#ddaonline, motori di ricerca dalla parte dei pirati? In due anni 100 milioni di ‘denunce’

di Raffaella Natale |

L’industria discografica fa cinque precise richieste a Google che continua a indicizzare i siti pirata nei risultati di ricerca.

Mondo


Downloading illegale

L’industria discografica non ha intenzione di arrendersi e continua la propria battaglia contro Google, colpevole di offrire agli utenti i link ai siti pirata nei risultati di ricerca.

L’Ifpi (International Federation of the Phonographic Industry), che da tempo continua a denunciare la condotta del gruppo di Mountain View ritenendo che non faccia abbastanza per fermare il downloading illegale dalla rete di contenuti protetti da diritto d’autore, questa settimana ha posto una pietra miliare per l’industria mondiale della musica, raggiugendo la soglia dei 100 milioni di notifiche antipirateria a Google.

In una lettera aperta, Frances Moore, Ceo di Ifpi, ha ricordato che “negli ultimi due anni e mezzo abbiamo informato più di 100 milioni di volte il motore di ricerca più importante del mondo del fatto che esso continua a fornire link a siti che offrono musica in spregio dei copyright senza pagare nulla ad artisti, autori e case discografiche”.

 

Le denunce riguardano solo una piccola percentuale dei link alle piattaforme pirata forniti da Google ai propri utenti.

“Con la sua capitalizzazione di mercato di oltre 370 miliardi di dollari – ha precisato la Moore – Google continua a indirizzare gli utenti internet verso fonti illegali di musica. Tutto questo danneggia non solo l’industria discografica, i cui ricavi sono crollati del 40% negli ultimi dieci anni a 16,5 miliardi di dollari, ma anche gli oltre 500 servizi legali di musica digitale” attivi nel mondo che arrivano ad offrire agli utenti online fino a 30 milioni di brani digitali.

La Moore si chiede: “Come possono queste aziende che operano nel rispetto del diritto d’autore raggiungere il loro potenziale se il più grande motore di ricerca del mondo li indicizza dopo i servizi pirata?”.

 

Le statistiche dimostrano, infatti, che i motori di ricerca sono il maggiore veicolo della musica illegale. Secondo il Digital Entertainment Survey 2013, realizzato da Wiggins, il 65% degli utenti che accede a contenuti illegali usa i motori di ricerca per individuarli.
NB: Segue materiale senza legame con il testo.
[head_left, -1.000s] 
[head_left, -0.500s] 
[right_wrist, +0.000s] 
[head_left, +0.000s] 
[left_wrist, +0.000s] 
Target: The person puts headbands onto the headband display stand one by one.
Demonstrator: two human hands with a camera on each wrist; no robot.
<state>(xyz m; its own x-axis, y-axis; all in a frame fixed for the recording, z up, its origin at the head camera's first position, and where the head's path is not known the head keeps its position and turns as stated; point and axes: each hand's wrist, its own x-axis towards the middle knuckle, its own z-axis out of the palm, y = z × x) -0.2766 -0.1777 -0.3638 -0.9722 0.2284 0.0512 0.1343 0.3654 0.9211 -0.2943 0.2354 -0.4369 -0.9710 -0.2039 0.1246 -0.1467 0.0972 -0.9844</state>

Da qui la necessità che Google e altri motori di ricerca svolgano un ruolo più responsabile nel promuovere un uso sicuro e legale di internet.

 

Da queste premesse il Ceo dell’Ifpi ha stilato un elenco di richieste:

 

1. Mantenere la lodevole promessa di degradare quei siti che ricevono il maggior numero di notifiche di pirateria;

 

2. Assicurarsi che il ‘take down’ di un brano sia efficace e non significhi una rimozione temporanea che dopo due secondi viene rimpiazzata;

 

3. Aiutare invece gli utenti a trovare fonti di musica legale utilizzando, per esempio, un’icona per identificare i siti autorizzati;

 

4. Modificare la funzione di ricerca ‘auto-complete’ in modo da non indirizzare gli utenti sui siti pirata;

 

5. Assicurarsi che la politica stabilita a proposito di chi viola ripetutamente la legge sia incisiva: com’è possibile che dopo milioni di notifiche inviate allo stesso sito ciò non abbia un effetto sui risultati di ricerca?

 

Google deve fare di più, ha ribadito la Moore, ricordando che l’industria musicale investe 4,5 miliardi di dollari ogni anno nella scoperta e promozione degli artisti.

“Per poter continuare così – ha concluso il Ceo dell’Ifpi – è necessario che i principali operatori, come Google, mostrino maggior rispetto delle leggi sul diritto d’autore. Questa è la via per costruire insieme un mercato digitale della musica sostenibile “.